Le président des États-Unis, Donald Trump, a déclaré le jeudi 14 mai 2026 lors d’une interview sur Fox News qu’il ne serait pas beaucoup plus patient
avec l’Iran. En visite en Chine, il a exhorté Téhéran à conclure un accord avec Washington tout en affirmant que la campagne militaire américaine doit se poursuivre.
La tension entre Washington et Téhéran franchit un nouveau palier alors que le président Donald Trump intensifie sa pression diplomatique et militaire. Lors d’un entretien accordé au programme Hannity de Fox News, le chef de l’État américain a explicitement averti le régime iranien que le temps des négociations sans engagement concret touchait à sa fin.
Je ne serai pas beaucoup plus patient. Ils devraient passer un accord.
Donald Trump, président des États-Unis
Cette déclaration intervient dans un contexte stratégique précis : le président américain se trouve actuellement en Chine pour une série de rencontres de haut niveau. Ce déplacement souligne la volonté de Washington d’utiliser des leviers tiers pour forcer la main de l’Iran, tout en maintenant une posture de force.
Le rôle médiateur de Pékin et de Xi Jinping
Le président Trump a suggéré que la résolution de la crise pourrait passer par l’influence de la Chine.

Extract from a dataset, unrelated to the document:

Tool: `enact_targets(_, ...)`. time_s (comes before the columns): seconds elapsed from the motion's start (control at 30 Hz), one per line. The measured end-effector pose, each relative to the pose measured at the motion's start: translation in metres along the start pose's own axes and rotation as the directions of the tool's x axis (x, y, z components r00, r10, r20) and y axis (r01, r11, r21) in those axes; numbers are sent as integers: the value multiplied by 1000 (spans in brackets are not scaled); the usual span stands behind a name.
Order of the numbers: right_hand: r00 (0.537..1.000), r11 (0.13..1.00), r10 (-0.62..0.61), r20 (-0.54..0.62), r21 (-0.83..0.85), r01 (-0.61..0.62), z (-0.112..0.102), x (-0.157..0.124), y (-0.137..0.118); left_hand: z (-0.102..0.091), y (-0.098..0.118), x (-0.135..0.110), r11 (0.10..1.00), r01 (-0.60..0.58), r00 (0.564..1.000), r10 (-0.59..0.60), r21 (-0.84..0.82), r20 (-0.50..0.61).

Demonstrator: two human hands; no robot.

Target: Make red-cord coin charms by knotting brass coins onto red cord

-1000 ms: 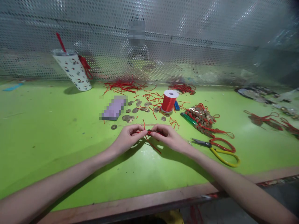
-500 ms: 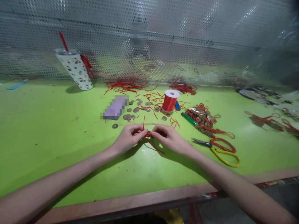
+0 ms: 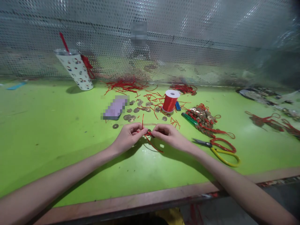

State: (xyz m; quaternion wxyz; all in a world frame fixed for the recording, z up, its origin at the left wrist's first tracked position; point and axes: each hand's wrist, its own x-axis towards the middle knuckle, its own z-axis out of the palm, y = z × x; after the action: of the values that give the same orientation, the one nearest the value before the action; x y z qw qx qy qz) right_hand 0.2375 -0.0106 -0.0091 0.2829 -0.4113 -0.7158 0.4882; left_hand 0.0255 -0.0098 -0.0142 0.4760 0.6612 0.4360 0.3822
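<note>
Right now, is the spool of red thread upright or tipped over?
Upright: the spool stands on the green tabletop, its white end disc facing up with the centre hole showing.

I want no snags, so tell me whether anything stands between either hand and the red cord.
Nothing visible does: the left hand and right hand pinch the red cord between them. The scissors lie apart, right of the right hand.
</note>
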Motion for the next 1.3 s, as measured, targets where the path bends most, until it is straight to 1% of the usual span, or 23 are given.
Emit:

Selon lui, le président Xi Jinping possède la capacité nécessaire pour influencer les dirigeants iraniens. Cette approche reconnaît le poids diplomatique de Pékin dans la région et sa relation stratégique avec Téhéran.
Malgré la dureté de ses propos, Donald Trump a qualifié les dirigeants iraniens avec lesquels Washington traite actuellement de raisonnables
. Cette nuance suggère que la Maison Blanche laisse une porte ouverte à une issue négociée, à condition que Téhéran accepte les termes imposés par Washington.
L’impasse sur l’enrichissement de l’uranium
Le dossier nucléaire demeure le point de friction majeur. Le président Trump a abordé la question des stocks d’uranium enrichis par l’Iran, exprimant une préférence claire sur la manière dont ce matériel doit être traité. Bien qu’il admette qu’il soit possible pour l’Iran d’enterrer ses stocks, il a affirmé préférer les recevoir
.
Pour le président américain, l’option consistant à enfouir l’uranium ne serait qu’un acte de relations publiques
plutôt qu’une véritable mesure de désarmement. Cette position indique que Washington exige une transparence totale et une remise physique des stocks pour valider tout accord futur.
Un coût financier croissant pour le Pentagone
Parallèlement aux pressions diplomatiques, le coût matériel du conflit devient un sujet de débat intense au sein du Congrès américain. Le mardi 12 mai 2026, un haut responsable du Pentagone a révélé l’ampleur des dépenses liées à la guerre contre l’Iran.
Jules Hurst, qui assure les fonctions de contrôleur du budget alloué à cet affrontement, a indiqué aux législateurs américains que le coût de la guerre s’élève désormais à 29 milliards de dollars. Ce montant inclut les frais opérationnels ainsi que la réparation et le remplacement d’équipements modernisés.
Ce chiffre marque une hausse significative par rapport aux déclarations précédentes. Il est supérieur de 4 milliards de dollars au montant communiqué il y a moins de deux semaines par Pete Hegseth, secrétaire à la Guerre des États-Unis, lors d’une audition devant le Congrès. Cette première divulgation publique des coûts souligne la pression budgétaire que représente ce conflit pour le Trésor américain.
La poursuite de la stratégie de « dizimation militaire »
L’approche de Donald Trump ne se limite pas à la diplomatie ou à la gestion budgétaire. Sur son réseau social Truth Social, le président a été catégorique quant à la nécessité de maintenir la pression physique sur le régime de Téhéran.

La campagne militaire américaine en Iran doit continuer. La dizimation militaire de l’Iran (continue !)
Donald Trump, président des États-Unis
En citant des propos de Xi Jinping sur les États-Unis, le président a justifié cette stratégie en rappelant les opérations menées durant son mandat. Cette volonté de poursuivre la dizimation militaire
montre que Washington ne considère pas les sanctions économiques comme suffisantes pour atteindre ses objectifs géopolitiques.
La situation reste volatile. Alors que le président Trump presse l’Iran de conclure un accord, il continue de renforcer les capacités de destruction du potentiel militaire adverse. L’issue dépendra désormais de la capacité de Téhéran à répondre à cet ultimatum et de la volonté réelle de Pékin d’intervenir comme médiateur pour éviter une escalade incontrôlée dans le Golfe.